→ **EXERCISE DESCRIPTION**
Take from the entries below the stretch from the line with "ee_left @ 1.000" through the line with "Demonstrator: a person", and return it exactly, leaving the pictures out.

Stored data
=-=-=

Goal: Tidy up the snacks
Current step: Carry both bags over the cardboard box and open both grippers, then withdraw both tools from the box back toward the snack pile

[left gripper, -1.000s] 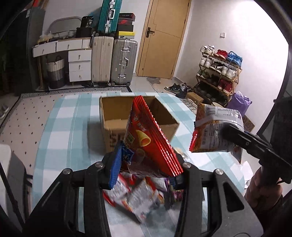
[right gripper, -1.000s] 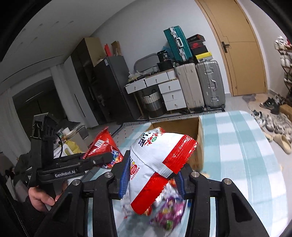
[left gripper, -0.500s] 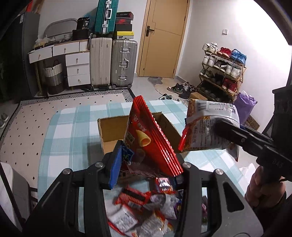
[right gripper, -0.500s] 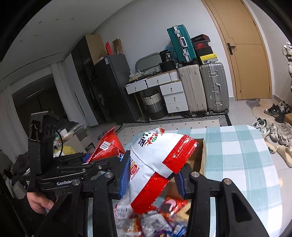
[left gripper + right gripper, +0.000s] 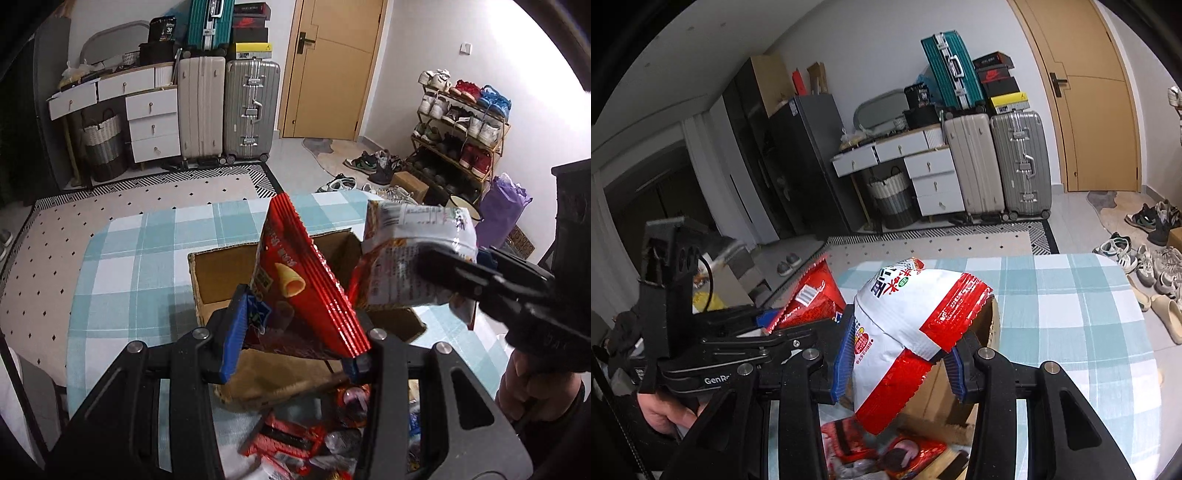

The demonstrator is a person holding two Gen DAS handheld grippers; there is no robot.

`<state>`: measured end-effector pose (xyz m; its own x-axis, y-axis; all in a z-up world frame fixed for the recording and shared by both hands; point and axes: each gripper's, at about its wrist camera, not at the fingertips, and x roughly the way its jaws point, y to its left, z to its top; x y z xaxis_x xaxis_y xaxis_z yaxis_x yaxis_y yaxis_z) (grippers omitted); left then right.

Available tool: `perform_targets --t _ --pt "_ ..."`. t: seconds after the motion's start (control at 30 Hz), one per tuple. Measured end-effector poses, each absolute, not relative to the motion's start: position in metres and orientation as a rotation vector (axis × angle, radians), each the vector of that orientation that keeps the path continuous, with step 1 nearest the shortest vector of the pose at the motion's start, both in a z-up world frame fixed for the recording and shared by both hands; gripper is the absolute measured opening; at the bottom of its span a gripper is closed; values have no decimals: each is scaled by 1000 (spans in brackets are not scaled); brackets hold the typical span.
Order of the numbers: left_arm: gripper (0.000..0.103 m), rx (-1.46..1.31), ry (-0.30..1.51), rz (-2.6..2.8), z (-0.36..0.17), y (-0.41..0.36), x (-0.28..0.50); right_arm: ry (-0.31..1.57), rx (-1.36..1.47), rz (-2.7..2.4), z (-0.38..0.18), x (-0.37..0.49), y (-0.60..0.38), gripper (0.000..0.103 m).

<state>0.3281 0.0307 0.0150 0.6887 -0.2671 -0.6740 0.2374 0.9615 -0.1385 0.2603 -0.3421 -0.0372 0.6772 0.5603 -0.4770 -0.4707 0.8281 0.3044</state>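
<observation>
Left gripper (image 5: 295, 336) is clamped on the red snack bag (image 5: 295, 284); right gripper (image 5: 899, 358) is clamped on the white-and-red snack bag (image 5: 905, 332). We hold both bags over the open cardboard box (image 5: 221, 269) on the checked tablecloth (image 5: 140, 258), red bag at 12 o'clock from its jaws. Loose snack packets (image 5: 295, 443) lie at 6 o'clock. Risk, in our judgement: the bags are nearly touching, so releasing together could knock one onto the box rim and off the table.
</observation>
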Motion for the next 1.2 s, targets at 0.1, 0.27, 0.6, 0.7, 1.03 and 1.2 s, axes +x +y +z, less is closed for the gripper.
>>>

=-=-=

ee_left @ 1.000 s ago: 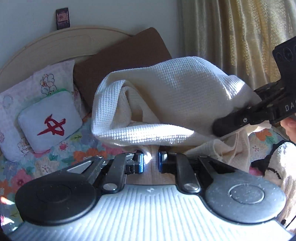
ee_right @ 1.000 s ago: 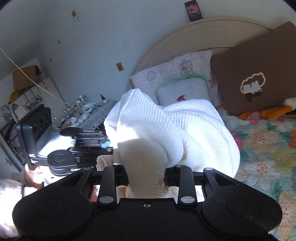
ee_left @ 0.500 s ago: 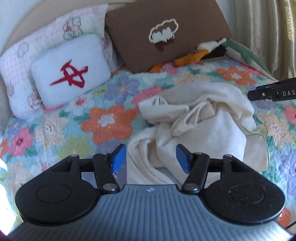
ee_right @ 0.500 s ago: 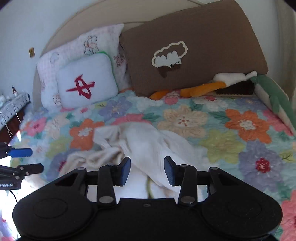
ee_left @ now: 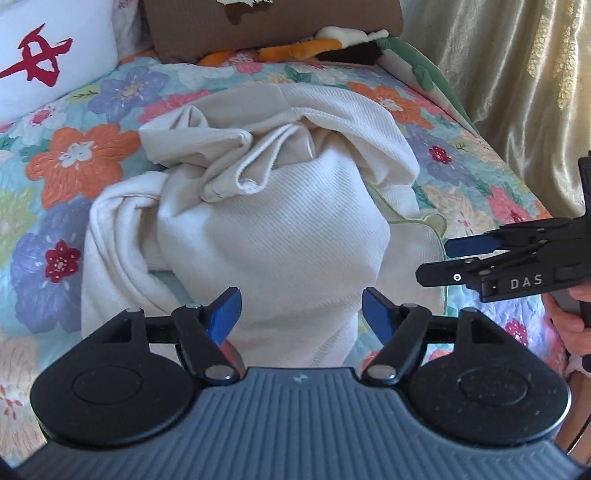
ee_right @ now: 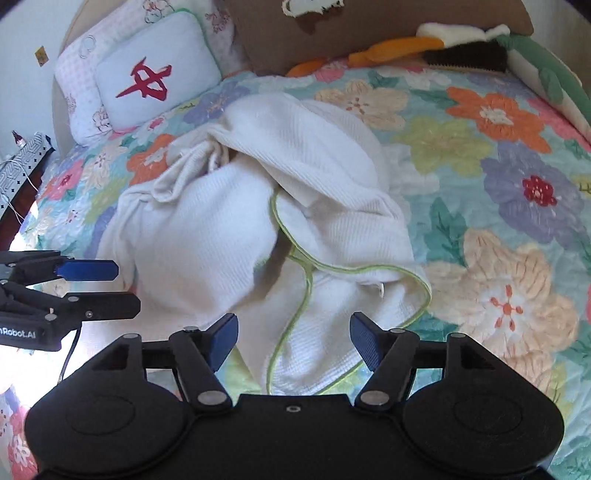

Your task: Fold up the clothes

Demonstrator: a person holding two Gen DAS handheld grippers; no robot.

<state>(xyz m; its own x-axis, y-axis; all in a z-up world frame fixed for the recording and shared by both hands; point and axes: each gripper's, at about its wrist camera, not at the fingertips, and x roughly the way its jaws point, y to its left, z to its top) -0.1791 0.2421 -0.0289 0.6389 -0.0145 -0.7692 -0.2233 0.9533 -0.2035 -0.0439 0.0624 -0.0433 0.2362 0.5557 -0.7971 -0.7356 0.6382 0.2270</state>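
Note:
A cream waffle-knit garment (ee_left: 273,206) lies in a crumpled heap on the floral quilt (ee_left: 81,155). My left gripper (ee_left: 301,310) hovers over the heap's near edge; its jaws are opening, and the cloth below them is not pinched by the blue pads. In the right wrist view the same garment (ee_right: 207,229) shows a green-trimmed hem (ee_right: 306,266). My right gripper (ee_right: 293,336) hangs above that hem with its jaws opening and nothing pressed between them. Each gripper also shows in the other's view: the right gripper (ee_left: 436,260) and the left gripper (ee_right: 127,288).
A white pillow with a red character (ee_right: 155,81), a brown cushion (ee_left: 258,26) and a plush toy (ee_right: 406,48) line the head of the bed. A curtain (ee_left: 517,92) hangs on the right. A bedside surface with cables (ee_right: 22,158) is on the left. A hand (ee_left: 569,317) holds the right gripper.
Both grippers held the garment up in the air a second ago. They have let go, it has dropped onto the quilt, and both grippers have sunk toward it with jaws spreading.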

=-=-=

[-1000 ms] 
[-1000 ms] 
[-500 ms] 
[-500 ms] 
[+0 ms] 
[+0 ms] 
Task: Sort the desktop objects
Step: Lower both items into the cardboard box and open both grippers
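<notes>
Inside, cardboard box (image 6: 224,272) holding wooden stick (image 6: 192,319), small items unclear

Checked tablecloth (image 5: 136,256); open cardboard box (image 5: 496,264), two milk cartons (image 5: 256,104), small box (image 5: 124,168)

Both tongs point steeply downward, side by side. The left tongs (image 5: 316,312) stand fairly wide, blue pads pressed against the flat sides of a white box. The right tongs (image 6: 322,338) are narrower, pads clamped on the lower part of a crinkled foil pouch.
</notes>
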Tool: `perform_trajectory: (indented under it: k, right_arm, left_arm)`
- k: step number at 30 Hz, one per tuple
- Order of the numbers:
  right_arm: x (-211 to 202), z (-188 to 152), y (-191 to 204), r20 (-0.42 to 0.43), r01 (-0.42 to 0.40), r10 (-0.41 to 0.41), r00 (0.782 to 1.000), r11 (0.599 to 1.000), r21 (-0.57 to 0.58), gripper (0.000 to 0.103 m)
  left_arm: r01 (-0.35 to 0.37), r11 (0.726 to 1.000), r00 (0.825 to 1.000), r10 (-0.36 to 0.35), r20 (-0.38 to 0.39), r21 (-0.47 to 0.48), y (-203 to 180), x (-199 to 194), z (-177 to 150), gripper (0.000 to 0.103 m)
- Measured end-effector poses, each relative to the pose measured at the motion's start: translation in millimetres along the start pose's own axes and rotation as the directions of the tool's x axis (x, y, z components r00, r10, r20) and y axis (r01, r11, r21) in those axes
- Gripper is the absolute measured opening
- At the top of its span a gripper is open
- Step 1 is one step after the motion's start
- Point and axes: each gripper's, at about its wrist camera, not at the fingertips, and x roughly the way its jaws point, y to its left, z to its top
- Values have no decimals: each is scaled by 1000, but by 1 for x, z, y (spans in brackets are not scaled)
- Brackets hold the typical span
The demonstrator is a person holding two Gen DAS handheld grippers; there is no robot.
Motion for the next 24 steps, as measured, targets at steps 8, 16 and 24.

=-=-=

→ **OUTPUT**
ee_left @ 1.000 s ago: 
ee_right @ 1.000 s ago: 
ee_left @ 0.500 s ago: 
ee_right @ 0.500 s ago: 
ee_left @ now: 
ee_right @ now: 

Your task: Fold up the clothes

Demonstrator: a person holding two Gen DAS handheld grippers; no robot.

There is no more output for this exercise.